Exercise requirements:
Write the records below out again word for word, with the pictures removed.

#### Records provided ####

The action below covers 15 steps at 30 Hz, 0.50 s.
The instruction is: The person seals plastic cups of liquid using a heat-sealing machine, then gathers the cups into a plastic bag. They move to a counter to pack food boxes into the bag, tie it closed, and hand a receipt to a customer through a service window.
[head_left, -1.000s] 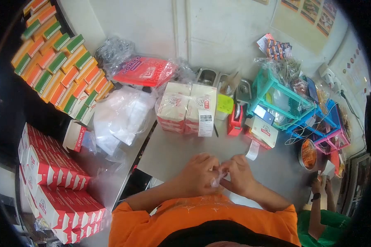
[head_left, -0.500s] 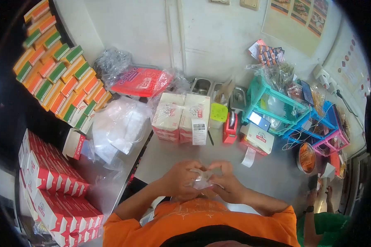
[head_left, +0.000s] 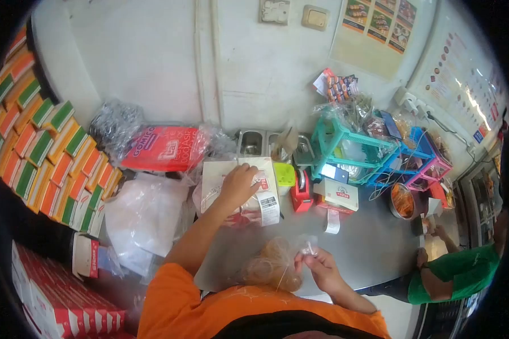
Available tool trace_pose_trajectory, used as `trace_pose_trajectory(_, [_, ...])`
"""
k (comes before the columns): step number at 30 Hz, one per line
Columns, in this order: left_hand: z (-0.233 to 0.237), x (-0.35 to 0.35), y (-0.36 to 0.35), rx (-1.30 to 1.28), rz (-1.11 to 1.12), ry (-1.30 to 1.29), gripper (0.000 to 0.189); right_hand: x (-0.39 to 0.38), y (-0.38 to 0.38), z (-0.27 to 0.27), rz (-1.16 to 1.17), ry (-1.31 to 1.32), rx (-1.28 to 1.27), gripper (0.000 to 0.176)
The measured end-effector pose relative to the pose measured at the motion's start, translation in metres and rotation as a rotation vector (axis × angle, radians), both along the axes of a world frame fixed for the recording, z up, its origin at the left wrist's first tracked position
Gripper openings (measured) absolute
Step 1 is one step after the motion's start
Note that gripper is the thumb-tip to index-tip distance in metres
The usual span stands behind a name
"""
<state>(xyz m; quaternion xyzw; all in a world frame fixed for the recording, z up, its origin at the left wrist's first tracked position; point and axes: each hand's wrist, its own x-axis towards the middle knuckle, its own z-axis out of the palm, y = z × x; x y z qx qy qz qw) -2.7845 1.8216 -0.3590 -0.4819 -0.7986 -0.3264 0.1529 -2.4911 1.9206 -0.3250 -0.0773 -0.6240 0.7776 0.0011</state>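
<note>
My right hand pinches the top of a clear plastic bag that hangs low over the near edge of the steel counter, with something pale brown inside it. My left hand reaches forward and rests on the wrapped white and red boxes at the back of the counter, fingers spread over their plastic cover. A white receipt label hangs on the front of those boxes.
A red tape dispenser, a small white box and teal, blue and pink baskets stand behind. Orange and green cartons are stacked left, red and white boxes below. A person in green stands at the right.
My hands have separated: the left one reached forward onto the wrapped boxes, the right one kept the plastic bag. The camera view tilted up and left.
</note>
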Motion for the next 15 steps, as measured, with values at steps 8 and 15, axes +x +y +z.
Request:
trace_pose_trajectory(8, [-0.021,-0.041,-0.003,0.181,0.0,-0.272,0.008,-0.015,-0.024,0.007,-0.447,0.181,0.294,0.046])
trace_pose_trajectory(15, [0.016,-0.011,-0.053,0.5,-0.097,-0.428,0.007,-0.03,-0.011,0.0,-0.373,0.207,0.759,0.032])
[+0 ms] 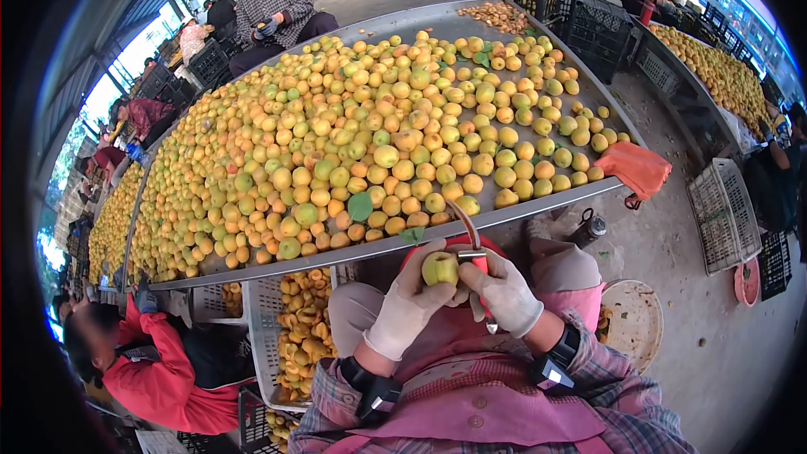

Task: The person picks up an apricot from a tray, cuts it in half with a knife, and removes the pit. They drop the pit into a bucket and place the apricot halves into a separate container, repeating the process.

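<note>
Low in front of my lap, my left hand [405,303], in a white glove, is closed around a yellow-green apricot [440,270]. A groove or cut line seems to run down the fruit. Beside it, my right hand [509,296], gloved too, grips a curved knife [479,264] with a red handle. Its hooked blade points up and leans left, towards the table edge. The right fingertips come close to the fruit; whether they touch it is hard to see. Just beyond both hands, a large pile of apricots [319,164] covers the metal-rimmed table [538,203].
At my left stands a white crate [266,345] of split apricots, near a person in red [172,370]. An orange cloth [636,170] hangs over the table's right corner. A bottle [592,229], a round tub [639,319] and a white basket [727,214] are on the floor at right.
</note>
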A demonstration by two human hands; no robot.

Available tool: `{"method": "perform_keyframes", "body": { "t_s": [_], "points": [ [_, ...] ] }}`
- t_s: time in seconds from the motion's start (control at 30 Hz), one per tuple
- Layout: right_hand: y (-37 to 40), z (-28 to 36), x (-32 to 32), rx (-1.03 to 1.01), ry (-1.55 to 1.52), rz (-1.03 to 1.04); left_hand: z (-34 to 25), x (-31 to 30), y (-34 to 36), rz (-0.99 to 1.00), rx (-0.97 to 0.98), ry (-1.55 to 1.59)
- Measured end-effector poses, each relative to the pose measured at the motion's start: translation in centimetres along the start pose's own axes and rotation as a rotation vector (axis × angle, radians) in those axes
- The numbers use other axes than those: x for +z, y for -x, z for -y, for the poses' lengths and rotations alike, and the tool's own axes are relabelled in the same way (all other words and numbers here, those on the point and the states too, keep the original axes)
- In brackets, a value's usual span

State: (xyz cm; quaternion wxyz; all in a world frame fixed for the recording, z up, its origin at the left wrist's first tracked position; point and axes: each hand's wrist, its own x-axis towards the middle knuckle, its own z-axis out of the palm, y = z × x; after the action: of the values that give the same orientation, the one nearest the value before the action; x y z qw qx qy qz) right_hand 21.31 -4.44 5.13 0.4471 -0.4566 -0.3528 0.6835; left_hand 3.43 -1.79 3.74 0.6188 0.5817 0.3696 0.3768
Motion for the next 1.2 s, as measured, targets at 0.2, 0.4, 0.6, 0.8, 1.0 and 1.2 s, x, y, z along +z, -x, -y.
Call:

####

Written response:
The action below covers 15 steps at 30 Hz, 0.50 s.
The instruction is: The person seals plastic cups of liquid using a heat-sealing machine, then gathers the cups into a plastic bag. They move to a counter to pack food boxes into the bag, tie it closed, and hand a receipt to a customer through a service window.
[head_left, -1.000s] 
[head_left, -0.500s] 
[head_left, +0.000s] 
Available tool trace_pose_trajectory, used as `trace_pose_trajectory(_, [_, ...])`
"""
k (comes before the columns): step number at 30 Hz, one per line
Columns, in this order: left_hand: z (-0.233 to 0.237), x (-0.35 to 0.35), y (-0.36 to 0.35), rx (-1.30 to 1.28), rz (-1.11 to 1.12), ry (-1.30 to 1.29), gripper (0.000 to 0.189); right_hand: x (-0.39 to 0.38), y (-0.38 to 0.38), z (-0.27 to 0.27), rz (-1.16 to 1.17), ry (-1.31 to 1.32), rx (-1.28 to 1.27), gripper (0.000 to 0.176)
The measured end-effector pose relative to the pose measured at the motion's start, translation in metres and rotation as a rotation vector (axis × angle, radians), both along the axes of a world frame fixed for the recording, z up, its origin at the left wrist's first tracked position
Gripper openings (measured) absolute
Step 1 is one step after the motion's start
Note that gripper is the thumb-tip to index-tip distance in metres
The usual span stands behind a name
"""
<state>(xyz m; quaternion xyzw; all in a world frame fixed for the recording, z up, its origin at the left wrist's first tracked position; point and axes: each hand's wrist, its own x-axis towards the middle knuckle, its own z-axis out of the palm, y = z × x; x y z qx qy qz qw) -2.7845 1.8216 -0.3590 -0.4819 -0.7986 -0.3264 0.1529 -2.4911 1.9206 -0.3250 -0.0773 -0.6240 0.7776 0.0011</state>
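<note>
My right hand pinches the top of a clear plastic bag that hangs low over the near edge of the steel counter, with something pale brown inside it. My left hand reaches forward and rests on the wrapped white and red boxes at the back of the counter, fingers spread over their plastic cover. A white receipt label hangs on the front of those boxes.
A red tape dispenser, a small white box and teal, blue and pink baskets stand behind. Orange and green cartons are stacked left, red and white boxes below. A person in green stands at the right.
My hands have separated: the left one reached forward onto the wrapped boxes, the right one kept the plastic bag. The camera view tilted up and left.
</note>
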Motion for the next 15 steps, as measured, with values at steps 8 and 15, axes +x +y +z.
Request:
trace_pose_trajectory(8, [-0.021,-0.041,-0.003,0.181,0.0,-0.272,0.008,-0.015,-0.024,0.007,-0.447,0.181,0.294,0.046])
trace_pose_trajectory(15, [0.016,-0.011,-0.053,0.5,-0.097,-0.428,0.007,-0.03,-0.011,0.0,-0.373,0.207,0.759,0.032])
[+0 ms] 

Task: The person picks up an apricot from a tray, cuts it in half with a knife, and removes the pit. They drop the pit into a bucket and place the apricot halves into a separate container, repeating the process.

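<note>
Low in front of my lap, my left hand [405,303], in a white glove, is closed around a yellow-green apricot [440,270]. A groove or cut line seems to run down the fruit. Beside it, my right hand [509,296], gloved too, grips a curved knife [479,264] with a red handle. Its hooked blade points up and leans left, towards the table edge. The right fingertips come close to the fruit; whether they touch it is hard to see. Just beyond both hands, a large pile of apricots [319,164] covers the metal-rimmed table [538,203].
At my left stands a white crate [266,345] of split apricots, near a person in red [172,370]. An orange cloth [636,170] hangs over the table's right corner. A bottle [592,229], a round tub [639,319] and a white basket [727,214] are on the floor at right.
</note>
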A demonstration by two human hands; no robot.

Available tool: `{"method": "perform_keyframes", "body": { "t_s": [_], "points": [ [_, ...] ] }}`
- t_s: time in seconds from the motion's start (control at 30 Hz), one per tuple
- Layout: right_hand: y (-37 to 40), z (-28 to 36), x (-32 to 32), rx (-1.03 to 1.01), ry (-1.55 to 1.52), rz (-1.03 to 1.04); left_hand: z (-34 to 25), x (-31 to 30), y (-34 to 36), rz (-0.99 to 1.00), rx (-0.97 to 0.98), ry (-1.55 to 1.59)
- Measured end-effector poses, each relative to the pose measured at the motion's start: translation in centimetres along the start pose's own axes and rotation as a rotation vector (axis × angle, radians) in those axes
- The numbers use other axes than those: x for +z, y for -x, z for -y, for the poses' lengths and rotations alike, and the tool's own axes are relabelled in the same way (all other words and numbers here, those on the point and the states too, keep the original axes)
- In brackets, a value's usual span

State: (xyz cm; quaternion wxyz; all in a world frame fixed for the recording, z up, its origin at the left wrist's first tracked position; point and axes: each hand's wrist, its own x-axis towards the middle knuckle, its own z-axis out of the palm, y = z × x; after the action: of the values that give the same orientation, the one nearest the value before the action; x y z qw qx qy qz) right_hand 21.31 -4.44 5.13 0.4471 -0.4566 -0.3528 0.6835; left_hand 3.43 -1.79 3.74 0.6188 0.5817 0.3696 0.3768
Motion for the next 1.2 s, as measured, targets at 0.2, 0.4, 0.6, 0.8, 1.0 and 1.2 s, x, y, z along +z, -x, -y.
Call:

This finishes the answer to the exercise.